FERNANDA CARRIÇO
A viuvez dela já passava dos 26 anos. A separação dele durava uns cinco. E, quando não mais podiam crer que a vida se revelaria em cores que só o amor é capaz de conceder, um encontro de olhares fez com que os corações explodissem em esperança. Seria ela a primeira a levá-lo ao altar? Seria ele o amor que lhe devolveria o sorriso? O romance dos aposentados Evaldo Silva Rangel, 76, e Manuelina Ramalho Santos, 82, de fato parece vir de um conto de fadas. O casamento que acontece hoje, às 16h, na Secretaria Adjunta Municipal da Melhor Idade de Cabo Frio, é a coroação de um amor tardio, termo muito usado em tempos de exaltação da vida na melhor idade.
Há pouco mais de um ano eles se conheceram nos ensaios do Coral Intergeracional da Secretaria e não tinham ideia de que as conversas os aproximariam de tal modo que não conseguissem mais se separar. Evaldo reconhece que teve que recorrer ao famoso “joguinho de amor” para conquistá-la e confessa isso diante de uma mulher que reluz de alegria ao ouvir as declara- ções do noivo. Foram meses de tentativa, até o pedido oficial de namoro sair.
– Eu a chamei num canto e dei de presente uma caneca que tinha um cachorrinho com a língua para fora e uma gatinha. Depois do presente, perguntei se ela queria namorar comigo. Ela não respondeu, mas quem cala consente – diverte-se ele.
– Aí ele me deu um beijo no rosto e eu não gostei, achei que seria na boca. Ele era muito tímido, agora que está ficando sem vergonha – gargalha Ma- nuelina, sob o olhar orgulhoso de Evaldo.
Certos de que a história deles pode inspirar outros que já perderam a esperança de se livrar da solidão, o casal de pombinhos esbanja alegria ao contar em detalhes o desenrolar do romance. Um dos episódios mais exaltados por eles foi quando tomaram a decisão de morar juntos – o que já acontece há alguns meses. E para quebrar paradigmas, o convite surgiu da dama. Dessa vez foi ele quem não respondeu em palavras, mas prontamente assumiu um jogo de sedução.

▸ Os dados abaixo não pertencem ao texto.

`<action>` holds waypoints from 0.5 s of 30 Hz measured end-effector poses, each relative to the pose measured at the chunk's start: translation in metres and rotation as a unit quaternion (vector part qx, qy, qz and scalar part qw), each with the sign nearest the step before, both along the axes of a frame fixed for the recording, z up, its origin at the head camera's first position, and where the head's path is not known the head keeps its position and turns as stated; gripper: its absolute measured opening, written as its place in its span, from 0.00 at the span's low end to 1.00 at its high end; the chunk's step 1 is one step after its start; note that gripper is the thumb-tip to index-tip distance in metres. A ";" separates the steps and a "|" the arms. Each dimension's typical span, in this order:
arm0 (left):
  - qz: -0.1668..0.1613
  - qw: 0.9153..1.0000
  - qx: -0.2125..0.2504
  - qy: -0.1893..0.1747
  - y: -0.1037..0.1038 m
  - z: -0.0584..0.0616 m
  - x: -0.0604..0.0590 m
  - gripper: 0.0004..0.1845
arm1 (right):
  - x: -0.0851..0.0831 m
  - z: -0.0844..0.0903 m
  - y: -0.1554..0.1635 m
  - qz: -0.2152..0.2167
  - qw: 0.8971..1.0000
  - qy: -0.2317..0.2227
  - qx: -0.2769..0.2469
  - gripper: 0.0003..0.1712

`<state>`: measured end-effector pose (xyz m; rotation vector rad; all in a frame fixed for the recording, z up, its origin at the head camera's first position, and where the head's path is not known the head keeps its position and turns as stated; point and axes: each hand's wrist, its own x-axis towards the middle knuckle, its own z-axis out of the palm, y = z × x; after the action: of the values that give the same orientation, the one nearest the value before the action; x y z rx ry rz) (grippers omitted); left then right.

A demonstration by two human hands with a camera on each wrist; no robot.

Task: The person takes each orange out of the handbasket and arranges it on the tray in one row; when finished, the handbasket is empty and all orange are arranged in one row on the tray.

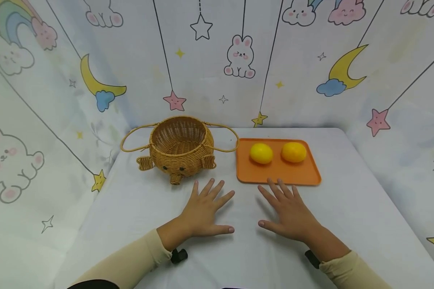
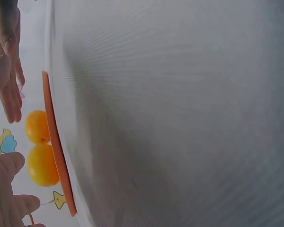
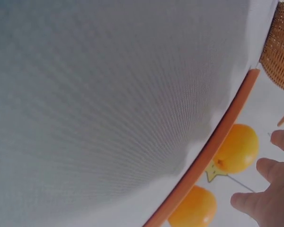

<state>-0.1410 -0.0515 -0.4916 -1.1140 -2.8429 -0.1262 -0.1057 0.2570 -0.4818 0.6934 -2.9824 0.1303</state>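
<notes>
Both hands lie flat, palms down, on the white tablecloth (image 1: 238, 257), holding nothing. My left hand (image 1: 204, 208) rests with fingers spread just in front of a wicker elephant-shaped basket (image 1: 180, 147). My right hand (image 1: 289, 210) rests with its fingertips just short of the near edge of an orange tray (image 1: 278, 172). Two yellow-orange fruits sit on the tray, one to the left (image 1: 261, 153) and one to the right (image 1: 294, 152). In the left wrist view the tray edge (image 2: 57, 151) and both fruits (image 2: 41, 164) show; the right wrist view shows the tray edge (image 3: 213, 142), fruits (image 3: 236, 147) and basket (image 3: 281, 47).
A cartoon-printed backdrop (image 1: 217, 60) of stars, moons and rabbits walls in the table at the back and on both sides. The basket has thin looping handles (image 1: 134, 140) sticking out to each side.
</notes>
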 end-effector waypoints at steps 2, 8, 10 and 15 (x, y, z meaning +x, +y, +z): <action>-0.002 1.000 0.000 -0.002 0.001 0.001 0.000 0.53 | 0.000 -0.001 0.000 -0.001 1.000 0.000 0.000 0.56; -0.011 1.000 -0.001 0.004 0.009 -0.001 -0.005 0.54 | 0.002 -0.002 0.000 -0.002 1.000 -0.003 0.014 0.56; -0.012 1.000 -0.004 0.007 0.012 -0.001 -0.007 0.54 | 0.002 -0.002 0.000 -0.003 1.000 -0.002 0.015 0.56; -0.012 1.000 -0.009 0.007 0.018 0.003 -0.011 0.54 | -0.001 -0.001 0.004 -0.003 1.000 0.012 0.019 0.57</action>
<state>-0.1524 -0.0336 -0.4890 -1.1474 -2.8250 -0.0958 -0.1070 0.2609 -0.4826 0.6835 -2.9710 0.0637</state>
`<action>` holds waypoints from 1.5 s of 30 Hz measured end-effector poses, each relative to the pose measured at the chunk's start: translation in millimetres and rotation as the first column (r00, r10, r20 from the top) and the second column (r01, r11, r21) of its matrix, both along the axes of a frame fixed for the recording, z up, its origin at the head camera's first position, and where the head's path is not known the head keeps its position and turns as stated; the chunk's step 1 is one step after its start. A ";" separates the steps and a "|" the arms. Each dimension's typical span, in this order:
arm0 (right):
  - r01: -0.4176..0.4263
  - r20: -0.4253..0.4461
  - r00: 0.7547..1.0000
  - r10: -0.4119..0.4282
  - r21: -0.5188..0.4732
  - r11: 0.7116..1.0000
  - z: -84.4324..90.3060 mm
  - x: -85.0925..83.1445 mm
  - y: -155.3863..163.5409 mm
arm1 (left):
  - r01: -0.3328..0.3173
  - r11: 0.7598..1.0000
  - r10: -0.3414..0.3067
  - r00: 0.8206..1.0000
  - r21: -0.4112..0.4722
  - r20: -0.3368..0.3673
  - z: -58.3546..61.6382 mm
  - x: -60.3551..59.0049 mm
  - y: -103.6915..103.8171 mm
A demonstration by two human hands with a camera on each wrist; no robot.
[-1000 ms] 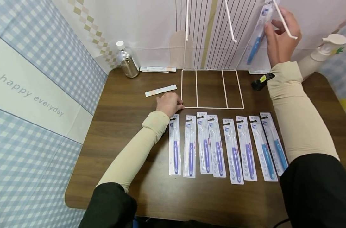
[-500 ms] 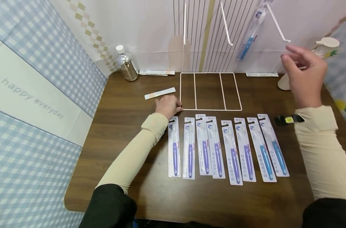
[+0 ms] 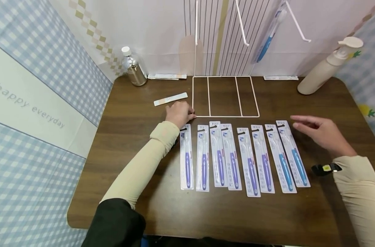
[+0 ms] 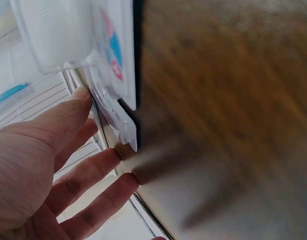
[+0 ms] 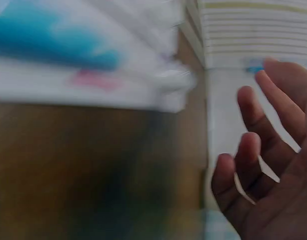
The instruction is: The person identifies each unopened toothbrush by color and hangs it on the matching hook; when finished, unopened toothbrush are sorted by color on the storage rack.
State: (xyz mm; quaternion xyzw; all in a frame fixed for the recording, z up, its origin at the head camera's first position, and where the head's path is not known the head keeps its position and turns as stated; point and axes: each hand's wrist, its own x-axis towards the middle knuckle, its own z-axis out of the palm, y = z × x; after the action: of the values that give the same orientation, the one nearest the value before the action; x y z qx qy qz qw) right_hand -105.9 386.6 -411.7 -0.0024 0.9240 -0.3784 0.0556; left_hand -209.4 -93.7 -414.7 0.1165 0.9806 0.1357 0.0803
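My left hand [image 3: 178,114] holds the near left corner of a white wire display rack [image 3: 225,116], thumb and fingertips at the wire. In the left wrist view its fingertips [image 4: 128,177] reach down to the tabletop. My right hand [image 3: 324,132] is over the table's right side, holding nothing, fingers loosely extended. Nearest to it lies a packaged blue toothbrush [image 3: 293,154], beside another blue one [image 3: 281,159]. Several packaged purple toothbrushes [image 3: 219,154] continue the row leftward. One packaged blue toothbrush [image 3: 269,37] hangs on the rack's right hook [image 3: 296,24].
A silver bottle with a white cap [image 3: 135,70] stands at the back left, a cream pump bottle [image 3: 323,73] at the back right. Flat white sachets [image 3: 170,98] lie left of the rack and another sachet [image 3: 281,78] behind it. Two more hooks [image 3: 242,25] project forward.
My right hand let go of the hanging blue toothbrush, drew back to the right, and came down beside the row of toothbrushes. The left hand stays at the rack's corner.
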 end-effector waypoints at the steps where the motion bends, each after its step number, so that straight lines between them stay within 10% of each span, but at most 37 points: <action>1: -0.007 0.031 1.000 0.007 0.024 1.000 -5.6 2.0 2.5 | 0.000 1.000 0.000 1.000 -0.001 -0.002 0.4 -0.5 0.2; 13: -0.106 0.066 0.993 0.096 0.173 0.979 -25.7 -0.7 7.3 | -0.001 1.000 0.001 1.000 0.005 -0.010 2.6 -3.6 -0.8; 26: -0.079 -0.236 0.965 0.117 0.162 0.984 -12.3 1.3 -0.3 | -0.003 1.000 0.003 1.000 0.001 0.000 2.8 -1.7 -1.8; 30: 0.001 -0.468 0.881 0.064 0.137 0.991 13.8 -2.4 -12.3 | -0.003 1.000 0.003 1.000 0.003 -0.006 2.8 -1.2 -2.1; 40: 0.097 -0.829 0.538 -0.149 -0.115 0.989 112.5 -11.9 -80.9 | 0.002 1.000 -0.002 1.000 0.004 -0.002 0.2 0.1 -1.4; 45: 0.146 -0.855 0.475 -0.206 -0.154 0.977 140.5 -16.1 -109.2 | 0.002 1.000 -0.002 1.000 0.002 -0.004 -0.8 0.8 -0.2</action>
State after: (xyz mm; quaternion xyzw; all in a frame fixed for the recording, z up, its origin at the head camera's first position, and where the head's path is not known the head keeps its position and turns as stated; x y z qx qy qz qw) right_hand -122.0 277.4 -271.2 -0.0990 0.8099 -0.3569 -0.4548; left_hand -208.6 -93.9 -415.5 0.1176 0.9805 0.1364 0.0785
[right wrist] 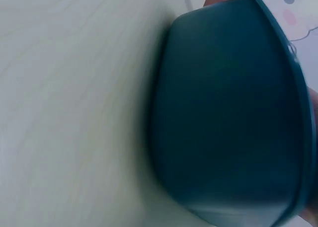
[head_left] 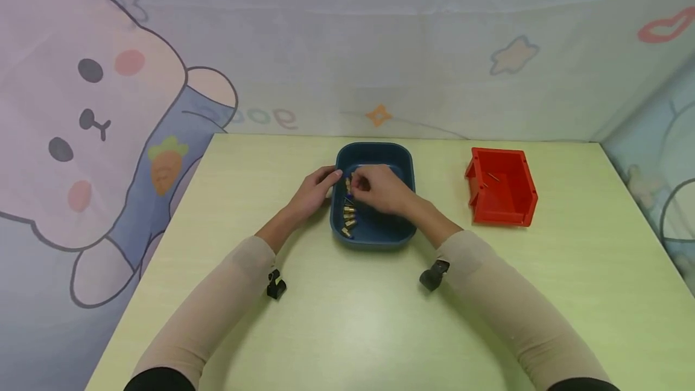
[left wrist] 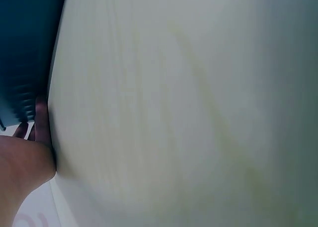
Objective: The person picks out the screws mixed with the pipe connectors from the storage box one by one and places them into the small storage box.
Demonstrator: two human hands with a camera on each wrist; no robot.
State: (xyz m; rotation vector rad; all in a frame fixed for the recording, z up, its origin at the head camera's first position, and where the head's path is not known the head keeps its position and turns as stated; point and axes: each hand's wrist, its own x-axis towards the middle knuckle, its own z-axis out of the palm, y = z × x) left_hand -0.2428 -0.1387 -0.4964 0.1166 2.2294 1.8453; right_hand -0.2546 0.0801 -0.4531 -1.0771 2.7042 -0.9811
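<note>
A: Brass-coloured pieces point(head_left: 348, 216), small and cylindrical, lie in a rough row inside the dark blue tray point(head_left: 403, 158) along its 9 o'clock wall. Right hand point(head_left: 380, 189) reaches into the tray; its fingertips are bunched at the top of the row, apparently pinching one piece, though the grip is too small to confirm.

B: Left hand?

A: Left hand point(head_left: 315, 192) rests at the tray's 9 o'clock rim, fingers curled against the outer wall. Left wrist view shows only fingertips point(left wrist: 42, 122) beside the blue wall.

B: Count?

A: About six pieces visible; the hand hides the rest. Containers: two. The blue tray is a rounded rectangle of smooth plastic, middle of the pale green table point(head_left: 347, 330). At its 3 o'clock, well apart, an angular red plastic bin point(head_left: 502, 189) holds one thin pin-like item point(head_left: 492, 177).

B: Table surface?

A: Faint wood grain, matte.
</note>
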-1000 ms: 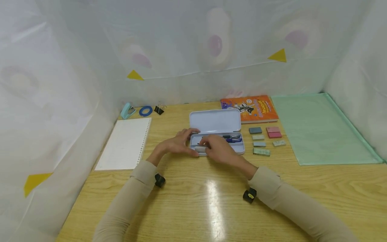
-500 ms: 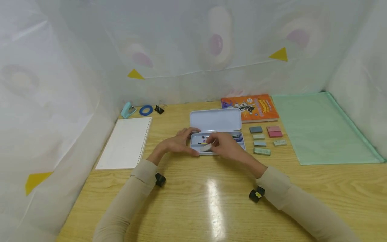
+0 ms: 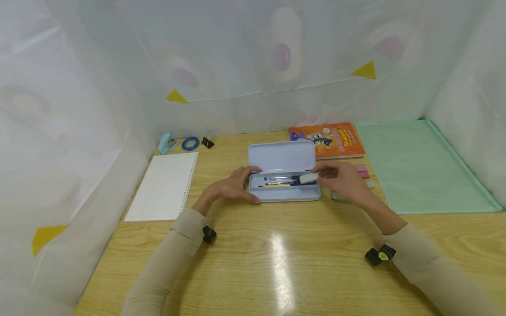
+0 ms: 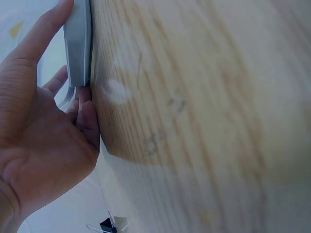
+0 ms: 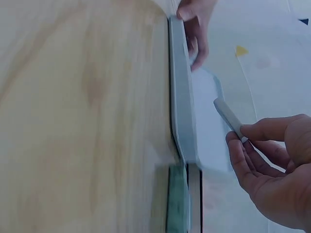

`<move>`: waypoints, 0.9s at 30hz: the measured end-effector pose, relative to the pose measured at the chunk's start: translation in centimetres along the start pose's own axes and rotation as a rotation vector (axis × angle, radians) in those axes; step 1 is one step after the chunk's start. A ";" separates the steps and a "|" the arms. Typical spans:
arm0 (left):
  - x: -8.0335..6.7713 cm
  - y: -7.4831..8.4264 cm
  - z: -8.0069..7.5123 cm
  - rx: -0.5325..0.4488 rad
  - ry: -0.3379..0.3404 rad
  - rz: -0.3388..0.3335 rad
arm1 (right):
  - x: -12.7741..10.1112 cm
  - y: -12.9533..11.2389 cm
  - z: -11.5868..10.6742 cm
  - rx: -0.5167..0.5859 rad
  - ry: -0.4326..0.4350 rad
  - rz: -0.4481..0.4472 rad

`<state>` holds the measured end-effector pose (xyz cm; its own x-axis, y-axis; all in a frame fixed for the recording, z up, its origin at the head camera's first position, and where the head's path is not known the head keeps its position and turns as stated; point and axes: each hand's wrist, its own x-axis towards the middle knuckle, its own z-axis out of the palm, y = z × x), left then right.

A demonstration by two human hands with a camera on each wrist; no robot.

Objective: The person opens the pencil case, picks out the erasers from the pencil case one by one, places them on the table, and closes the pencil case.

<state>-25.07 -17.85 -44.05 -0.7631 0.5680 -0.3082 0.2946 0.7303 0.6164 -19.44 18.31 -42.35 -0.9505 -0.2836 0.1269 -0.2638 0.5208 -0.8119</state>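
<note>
A pale blue pencil case (image 3: 276, 194) lies with its lid (image 3: 281, 157) raised at the back. Several pens (image 3: 278, 184) rest in its rear compartment. My left hand (image 3: 233, 187) holds the case's left end, thumb at the front corner and fingers behind; the left wrist view shows the thumb along the case's side. In my right hand (image 3: 348, 182), a white eraser (image 3: 308, 177) is pinched between thumb and fingers above the right end of the case. The right wrist view shows the eraser (image 5: 227, 115) lifted clear of the case.
Right of the case lie several erasers, partly hidden by my right hand, among them a pink one (image 3: 362, 171). An orange book (image 3: 340, 142) and a green translucent folder (image 3: 427, 171) lie beyond. At left are a notebook (image 3: 162, 186), stapler (image 3: 167, 144), blue tape roll (image 3: 190, 144) and binder clip (image 3: 207, 142).
My right hand has lifted the white eraser out of the case's front compartment and carried it rightward to the case's right end. The left hand has stayed in place.
</note>
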 end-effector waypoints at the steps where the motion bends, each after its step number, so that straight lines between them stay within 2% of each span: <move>1: 0.0 0.0 0.0 -0.004 0.001 0.001 | -0.3 0.3 -0.7 -0.008 0.008 0.008; 7: 0.1 -0.1 0.0 -0.020 0.002 0.010 | -2.3 1.5 -4.1 -0.101 0.060 0.026; 15: 0.1 0.1 0.0 -0.023 0.000 0.011 | -5.3 3.8 -6.8 -0.141 0.075 0.043; 21: 0.1 0.3 0.0 -0.015 -0.003 0.004 | -7.3 5.3 -8.4 -0.201 0.054 0.072; 27: 0.1 0.1 0.0 -0.003 0.001 -0.011 | -8.1 6.2 -8.8 -0.212 -0.005 0.070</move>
<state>-25.07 -17.75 -44.05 -0.7668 0.5597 -0.3143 0.2843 0.7351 0.6155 -14.85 30.91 -43.38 -0.9670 -0.2446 0.0714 -0.2265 0.6965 -0.6808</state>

– A jogada que eu fiz foi a melhor. Fui tomar café na casa dela à tarde e, quando terminou o café inventei que estava com medo de ir para casa. Isso era umas cinco da tarde, em pleno sol, e eu dizendo que estava com medo de ir do Caiçara para o Braga. Arrumei um pretexto e fiquei – relembra às gargalhadas.
E vai ter lua de mel?
Calma e paciência foram os ingredientes que Evaldo e Manuelina lançaram mão para a evolução do relacionamento. Apesar de esbanjarem saúde os dois são conscientes dos limites impostos pela idade, mas não se fazem de rogados quando o as- sunto é sexo – o que ainda é um tabu na terceira idade. Como fica a vida sexual de um casal a essa altura da vida? A pergunta inevitável sai timidamente. Mas a linda mulher, vaidosa, alegre e plena, coloca a timidez de lado e abre o verbo: tem sexo sim, tem desejo, tem tesão. Claro, à maneira deles – como ressalta seu Evaldo.
– O sexo nessa altura da vida é diferente, a pessoa tem que se entregar e se preparar. Tem que sentir que o outro está te completando. Nós fazemos sexo sim, do nosso jeito e com muito amor – suspira o noivo. Já Manuelina, no topo da experiência dos 82 anos vividos com muita alegria, como ela faz questão de ressaltar, não pensa duas vezes antes de declarar:
– Nessa vida adulta o amor é lindo, é um amor diferente, não é um amor possessivo. É um amor sincero, fiel, sem medo. É um amor com gosto de quero mais, um beijo gostoso. Nessa idade me sinto mulher, me sinto gostosa – declara a pulsante Manuelina, que confessa que está animada com os três dias de lua de mel que passarão em Raposo (MG).
Imediatamente, o noivo completa:
– Cheguei à conclusão de que a vida é boa para se viver, traz surpresas agradáveis como a minha deusa Manuelina – suspira o também poeta Evaldo, que em seguida faz uma longa pausa.
O rubor da face entrega a emoção que toma conta dele. Depois de uns segundos de silêncio, observados atentamente pela noiva, ele conclui:
– E eu ainda vou ter a oportunidade de casar com essa idade – se emociona.
– Estamos vivendo aquilo que nunca pudemos viver na nossa juventude. Ele é o amor da minha vida – interrompe Manuelina, que segura na mão do futuro marido.
– E ela é o meu.
E como dizem os versos da música “Amor Tardio”, de autoria do argentino Alberto Cortez, “Amor tardio, tocha reavivada com nova energia onde não havia nada...Amor tardio, que inunda de cores os mais obscuros espaços interiores....”.